I guess what I'm getting at, is that sure if they design new things they will follow modern patterns but there is so many things that are not modern. They don't have the time or incentive to just go and rebuild all this stuff. There is zero benefit to them on a bottom line, unless there is some burning fire, a way they can extract more money, or save tons of money. So, they just keep them on life support and run in a keep the lights on mode until something happens. These are the systems all sysadmin's just wish went away and there's many of these types of things all over the place.


Yeah, I agree. Your initial reply to me didn't mention legacy issues, just org size, and I was interpreting it more in the context of a large org building new systems the same unmaintainable way they always have because of inertia / politics / ossified sysadmins / etc.


The problems are around process almost always. But I’ve also seen on occasion some sadly pragmatic reasons for very slow processes such as critical legacy software that a replacement for can’t be found even with 8+ figure checks to vendors waved.

One of the big trends from the 2010s for cloud software was to cloudwash old stacks that really weren’t more than simply validated to not crash and burn on an EC2 instance, which is why the entire cloud native movement exists to differentiate greenfield cloud architecture services from cloudwashed ones.

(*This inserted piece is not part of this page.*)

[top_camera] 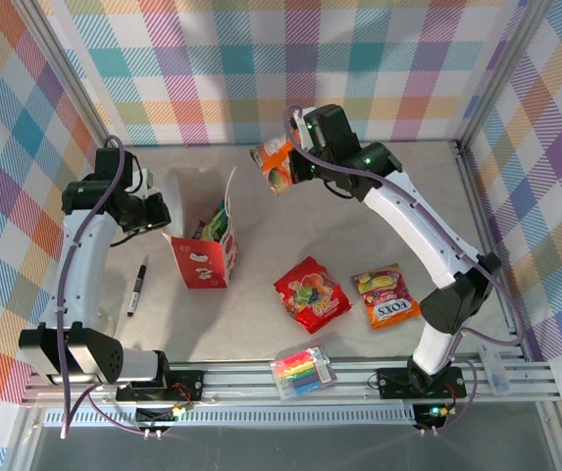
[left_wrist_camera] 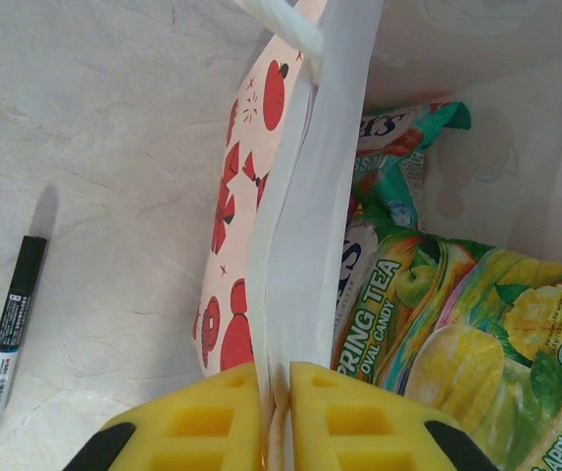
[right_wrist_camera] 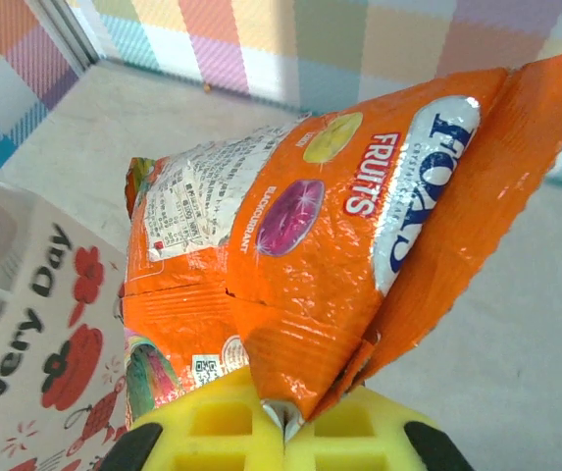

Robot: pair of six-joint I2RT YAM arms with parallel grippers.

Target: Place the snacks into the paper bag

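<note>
Two snacks are lying loose on the surface (top_camera: 359,196): a red pouch (top_camera: 311,292) and, just to its right, an orange-red pouch (top_camera: 386,297) printed FOXS. The two are sitting near each other without touching.

The paper bag (top_camera: 205,247) is standing on the left half of the surface with its mouth gaping. The left jaws are pinching the bag's white side wall (left_wrist_camera: 310,226) at the rim. Their yellow pads (left_wrist_camera: 207,422) are pressing together with only the paper between them. Inside the bag, a teal pouch (left_wrist_camera: 413,147) and a yellow-green pouch (left_wrist_camera: 477,334) are resting against each other, the yellow-green one lying nearer the pads.

The right jaws are clamping one edge of an orange pouch (top_camera: 276,167), which is hanging raised off the surface, near the bag's mouth and to its right. From the right wrist, this orange pouch (right_wrist_camera: 310,245) is showing its FRUITS lettering, and the bag (right_wrist_camera: 35,343) is sitting low at the left.

A black pen (top_camera: 137,286) is lying on the surface left of the bag, apart from it. A clear marker pack (top_camera: 303,371) is sitting at the near edge, in front of the red pouch.
</note>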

Things can be pretty frustrating working with different vendors of different applications and competencies. People will be patching log4j issues for years to come, for example, and that’s probably easier to validate in aggregate than entire kernel upgrades for decrepit, unsupported distros like CentOS 5 that I still hear about being used.


If you are starting from scratch, sure.

Real life is more complicated, and even if the organisation willpower and politics are aligned in a way to _want_ to fix it, this takes a long time.

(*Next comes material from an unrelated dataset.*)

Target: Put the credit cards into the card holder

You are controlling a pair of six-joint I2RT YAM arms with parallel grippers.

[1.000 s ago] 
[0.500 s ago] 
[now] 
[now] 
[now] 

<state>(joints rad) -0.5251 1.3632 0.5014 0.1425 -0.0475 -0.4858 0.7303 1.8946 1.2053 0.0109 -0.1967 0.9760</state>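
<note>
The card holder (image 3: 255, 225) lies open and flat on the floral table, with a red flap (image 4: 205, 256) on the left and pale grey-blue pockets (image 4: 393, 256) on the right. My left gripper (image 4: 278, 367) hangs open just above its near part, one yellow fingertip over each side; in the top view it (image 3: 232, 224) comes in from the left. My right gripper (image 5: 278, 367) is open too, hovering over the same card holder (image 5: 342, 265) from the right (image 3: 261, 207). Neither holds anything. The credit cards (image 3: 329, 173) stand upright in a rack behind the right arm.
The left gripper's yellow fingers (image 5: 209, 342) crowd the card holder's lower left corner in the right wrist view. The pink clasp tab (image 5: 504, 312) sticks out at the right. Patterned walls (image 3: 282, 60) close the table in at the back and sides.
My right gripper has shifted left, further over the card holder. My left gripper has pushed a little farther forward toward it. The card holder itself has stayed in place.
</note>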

Chastising someone on HN because they own a system that probably wasn’t designed and might not have the power to fix seems at best, a little unfair.


I agree, there are many reasons why bad systems architecture might remain in place due to inertia, lack of resources, organisational politics, etc.

I didn't chastise anyone.


Sorry, that wasn’t addressed to you specifically, just aiming upwards in the thread.


A modernization effort is like adding a new, alien science officer named Spock to your crew. Who has the patience, skill, and charisma to deal with the annoying Vulcan and his cold logic?


I have seen a lot of places, yet not a single one that runs all the latest software everywhere all the time. This is even true for smaller pieces of software like Linux kernel.


How would fault tolerance help with privilege escalation?

Would it not just mean that you have more computers to update in your redundant/tolerant cluster?


In this context it means you can take individual servers offline without taking your entire service down. So you can then update each server (even on production systems) live without requiring a maintenance window.

For bonus points you're also not babysitting manually provisioned servers but instead have your software installs automated. So any failure on a server or OS update isn't seen as a maintenance piece but rather just terminating the old server and letting your pipeline auto-build a new server. This is often referred to as "treating your servers as cattle rather than pets", though not everyone likes that analogy.


In the context of a cluster, fault tolerance allows you to replace nodes without downtime. With automation a kernel update can then be a routine, low effort, low stress task.

Honestly, a kernel update has to be a routine, low effort, low stress task. It's a common event that should be seen as part of the normal operation of the system, not as some exceptional event that means someone has to work on the weekend.


Theoretically it means that you can be running regular node OS updates as a matter of course simply by replacing some percentage of them on a rapid cadence.

Then there isn’t any stress to doing it, it’s routine and automated.